> **INSTRUCTIONS FOR THE TASK**
Restate word for word the lines of the entries below, starting with the line that holds "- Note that" and ending with the line that holds "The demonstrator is", and no others.

> **GIVEN RECORDS**

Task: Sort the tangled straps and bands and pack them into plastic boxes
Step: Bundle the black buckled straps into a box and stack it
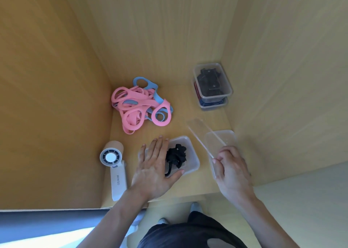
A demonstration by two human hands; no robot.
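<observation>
A clear plastic box near the desk's front edge holds a bundle of black straps. My left hand lies flat with straight fingers over the box's left side, thumb at its front rim. My right hand pinches a clear plastic lid, tilted up to the right of the box. A tangle of pink and blue bands lies in the far left corner of the desk.
Two stacked clear boxes with dark straps stand at the back right. Another empty clear box sits under my right hand. A white handheld fan lies at the left. Wooden walls enclose the desk on three sides.
</observation>
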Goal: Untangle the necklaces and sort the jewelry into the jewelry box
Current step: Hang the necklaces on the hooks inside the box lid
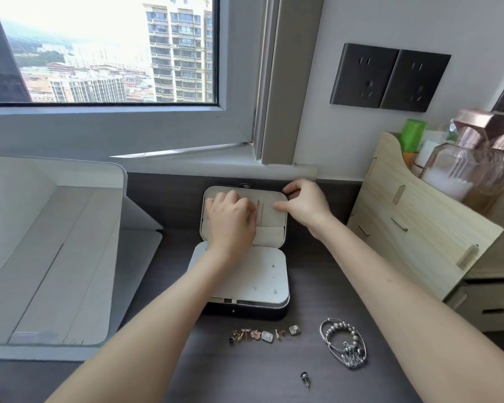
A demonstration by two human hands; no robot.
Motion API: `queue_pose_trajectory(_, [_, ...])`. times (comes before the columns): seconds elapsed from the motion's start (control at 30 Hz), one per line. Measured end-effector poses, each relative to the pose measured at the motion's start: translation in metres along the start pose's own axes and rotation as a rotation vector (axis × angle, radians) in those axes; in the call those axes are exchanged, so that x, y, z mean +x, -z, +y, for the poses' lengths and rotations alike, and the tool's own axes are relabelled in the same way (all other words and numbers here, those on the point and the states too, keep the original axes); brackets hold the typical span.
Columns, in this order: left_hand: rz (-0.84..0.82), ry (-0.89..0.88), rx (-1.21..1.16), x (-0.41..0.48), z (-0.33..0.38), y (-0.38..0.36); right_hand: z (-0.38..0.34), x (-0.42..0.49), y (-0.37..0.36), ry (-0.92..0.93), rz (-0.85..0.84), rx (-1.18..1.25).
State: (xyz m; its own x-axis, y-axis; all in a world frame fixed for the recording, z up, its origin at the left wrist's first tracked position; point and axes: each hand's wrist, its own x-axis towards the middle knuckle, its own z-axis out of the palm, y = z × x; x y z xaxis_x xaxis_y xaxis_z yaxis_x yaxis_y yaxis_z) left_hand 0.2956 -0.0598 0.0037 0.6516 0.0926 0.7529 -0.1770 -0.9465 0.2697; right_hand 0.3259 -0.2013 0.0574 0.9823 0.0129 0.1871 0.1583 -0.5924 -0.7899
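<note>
We saw a black jewelry box [246, 311] with a white and beige lining standing open on the dark wood-grain table [163, 205], close to its far edge under the window sill. Its padded beige lid [271, 234] leaned back toward the wall, and a flat white panel [239, 274] over the base carried a few tiny metal studs [275, 290]. The left hand [230, 216] lay on the lid's lining with its fingers bent and knuckles toward us; we could not tell whether those fingers held anything. The right hand [306, 205] gripped the lid at its far right corner, forefinger hooked over the rim and thumb pressed on the lining. In front of the box, toward the table's near edge, a row of small gold and silver earrings and charms [264, 334] lay in a line. To the right of that row sat a silver tangle of chains and beads [344, 344], and a single dark stud earring [305, 379] lay alone nearer still to the near edge. A large white plastic tray [56, 242] filled the table's left side, and a pale wooden organiser [413, 216] stood at the right edge with a clear glass bottle [463, 170] with a rose-gold cap behind it. Two dark wall sockets [390, 78] were set above it.
</note>
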Motion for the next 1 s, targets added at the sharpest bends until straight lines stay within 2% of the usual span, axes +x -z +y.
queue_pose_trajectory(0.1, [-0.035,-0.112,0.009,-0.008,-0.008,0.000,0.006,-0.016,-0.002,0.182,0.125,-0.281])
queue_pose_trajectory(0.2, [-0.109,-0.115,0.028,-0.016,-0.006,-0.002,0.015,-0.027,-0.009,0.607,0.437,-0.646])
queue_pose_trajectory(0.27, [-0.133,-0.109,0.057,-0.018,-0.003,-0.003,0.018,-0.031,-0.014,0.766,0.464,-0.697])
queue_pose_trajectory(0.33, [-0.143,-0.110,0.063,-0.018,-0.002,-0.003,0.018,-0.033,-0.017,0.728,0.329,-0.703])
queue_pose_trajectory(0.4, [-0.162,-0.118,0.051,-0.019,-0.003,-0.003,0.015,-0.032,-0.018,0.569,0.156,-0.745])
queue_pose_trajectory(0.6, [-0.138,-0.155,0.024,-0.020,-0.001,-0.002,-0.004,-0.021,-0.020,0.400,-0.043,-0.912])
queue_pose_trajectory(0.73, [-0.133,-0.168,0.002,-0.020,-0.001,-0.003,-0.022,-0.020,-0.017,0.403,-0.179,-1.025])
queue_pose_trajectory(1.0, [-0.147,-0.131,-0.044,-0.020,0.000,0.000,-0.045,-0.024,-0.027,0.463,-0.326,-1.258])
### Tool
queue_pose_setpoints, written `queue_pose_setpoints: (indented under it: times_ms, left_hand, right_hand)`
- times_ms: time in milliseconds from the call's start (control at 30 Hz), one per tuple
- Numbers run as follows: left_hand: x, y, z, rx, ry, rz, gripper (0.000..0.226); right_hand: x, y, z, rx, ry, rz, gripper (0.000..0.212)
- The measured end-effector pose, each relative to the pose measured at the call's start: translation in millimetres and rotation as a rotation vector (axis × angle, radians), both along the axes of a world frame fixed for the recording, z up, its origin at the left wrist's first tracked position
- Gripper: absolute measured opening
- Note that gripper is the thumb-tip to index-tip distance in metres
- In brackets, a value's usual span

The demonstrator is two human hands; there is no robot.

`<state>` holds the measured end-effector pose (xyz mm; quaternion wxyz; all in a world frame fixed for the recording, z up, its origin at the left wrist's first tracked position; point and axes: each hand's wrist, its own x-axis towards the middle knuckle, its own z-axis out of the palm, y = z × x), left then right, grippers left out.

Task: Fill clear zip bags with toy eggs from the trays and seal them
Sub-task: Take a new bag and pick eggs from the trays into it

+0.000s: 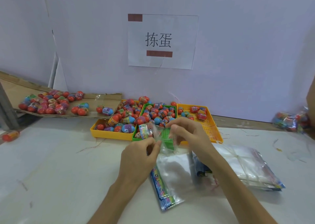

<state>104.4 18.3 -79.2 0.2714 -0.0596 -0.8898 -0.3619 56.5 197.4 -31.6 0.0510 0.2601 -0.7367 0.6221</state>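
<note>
Two hands hold one clear zip bag just before the trays

Nearest to the person, the piles of empty bags (172,172) lie flat on the white table (51,164), partly under the right forearm; just beyond them the left hand (141,155) pinches the near left edge of the clear zip bag (162,138) and the right hand (185,133) pinches its far right edge, so the bag hangs between them over the near end of the green tray (136,138), its long axis about left to right; if its mouth is open I cannot tell, it is blurred. The toy eggs (153,114) lie directly behind the hands, nearer to the right hand, and I judge only the bag itself is in the way. The left yellow tray (109,133) and right yellow tray (214,126) stand beside, and further left a cardboard sheet (102,101) carries more eggs
</note>
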Motion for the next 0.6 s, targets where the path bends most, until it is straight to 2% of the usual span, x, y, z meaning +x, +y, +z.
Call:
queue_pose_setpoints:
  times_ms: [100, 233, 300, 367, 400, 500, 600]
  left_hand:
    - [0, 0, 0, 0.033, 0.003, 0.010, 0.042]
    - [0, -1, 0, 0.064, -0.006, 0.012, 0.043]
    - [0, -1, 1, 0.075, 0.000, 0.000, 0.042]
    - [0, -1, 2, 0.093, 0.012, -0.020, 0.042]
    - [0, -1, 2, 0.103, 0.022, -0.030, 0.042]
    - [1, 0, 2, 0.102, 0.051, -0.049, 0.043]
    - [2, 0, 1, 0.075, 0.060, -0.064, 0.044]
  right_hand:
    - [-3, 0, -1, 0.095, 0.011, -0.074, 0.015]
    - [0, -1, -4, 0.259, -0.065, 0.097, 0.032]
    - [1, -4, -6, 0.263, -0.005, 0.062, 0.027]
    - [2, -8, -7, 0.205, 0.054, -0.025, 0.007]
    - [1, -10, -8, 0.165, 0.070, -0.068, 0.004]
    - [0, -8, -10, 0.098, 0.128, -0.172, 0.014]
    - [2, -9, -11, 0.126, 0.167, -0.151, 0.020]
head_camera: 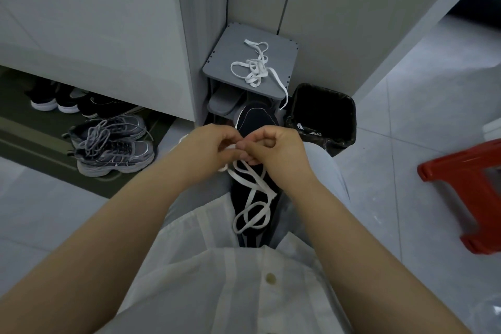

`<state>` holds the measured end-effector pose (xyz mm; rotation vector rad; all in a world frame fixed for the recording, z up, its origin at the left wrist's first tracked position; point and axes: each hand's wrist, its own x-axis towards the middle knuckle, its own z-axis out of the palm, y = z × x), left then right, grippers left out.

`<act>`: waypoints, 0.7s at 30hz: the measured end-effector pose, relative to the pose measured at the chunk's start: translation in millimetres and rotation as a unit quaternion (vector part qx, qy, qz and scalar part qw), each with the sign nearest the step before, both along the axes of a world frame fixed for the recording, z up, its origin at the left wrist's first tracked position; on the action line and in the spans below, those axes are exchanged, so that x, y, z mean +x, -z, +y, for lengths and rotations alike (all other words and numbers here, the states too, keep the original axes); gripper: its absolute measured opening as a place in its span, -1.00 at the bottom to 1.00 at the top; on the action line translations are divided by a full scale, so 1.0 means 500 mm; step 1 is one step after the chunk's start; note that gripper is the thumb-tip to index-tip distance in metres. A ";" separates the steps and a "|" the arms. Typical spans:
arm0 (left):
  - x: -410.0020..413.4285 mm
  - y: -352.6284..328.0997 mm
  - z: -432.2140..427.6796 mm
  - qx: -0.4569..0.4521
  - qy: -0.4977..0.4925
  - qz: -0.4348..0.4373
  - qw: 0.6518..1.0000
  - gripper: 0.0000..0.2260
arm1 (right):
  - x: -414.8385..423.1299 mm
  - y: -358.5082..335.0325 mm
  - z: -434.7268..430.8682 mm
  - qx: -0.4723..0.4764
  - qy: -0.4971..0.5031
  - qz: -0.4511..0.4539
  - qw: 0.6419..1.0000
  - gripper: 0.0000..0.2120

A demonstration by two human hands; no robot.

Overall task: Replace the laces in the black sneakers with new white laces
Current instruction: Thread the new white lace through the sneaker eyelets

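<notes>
A black sneaker lies on my lap, toe pointing away, its middle hidden behind my hands. My left hand and my right hand meet above it, and both pinch a white lace. This lace hangs from my fingers in loose loops over the sneaker's heel end. A second white lace lies tangled on top of a small grey shoe rack, with one end dangling over the rack's right edge.
A black bin with a bag liner stands right of the rack. A pair of grey running shoes sits on a dark mat at left, with more shoes under the cabinet. A red plastic stool is at right.
</notes>
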<state>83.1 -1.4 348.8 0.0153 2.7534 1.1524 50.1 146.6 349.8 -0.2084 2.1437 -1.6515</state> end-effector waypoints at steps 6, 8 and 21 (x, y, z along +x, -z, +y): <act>-0.001 0.017 -0.009 -0.036 -0.083 0.049 0.995 -0.82 | 0.001 0.023 0.010 0.132 0.030 0.092 0.986 -0.74; 0.001 0.038 -0.013 -0.090 -0.076 0.043 0.992 -0.79 | 0.011 0.033 0.013 0.200 -0.011 0.103 0.974 -0.78; 0.010 0.057 0.007 -0.136 -0.060 0.061 0.987 -0.80 | 0.017 0.028 -0.008 0.274 -0.022 0.116 0.954 -0.83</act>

> **TASK RESULT**
- Note that gripper is the thumb-tip to index-tip distance in metres
- In brackets, a value's usual span

The demonstrator is two human hands; there is no robot.

The response is now done.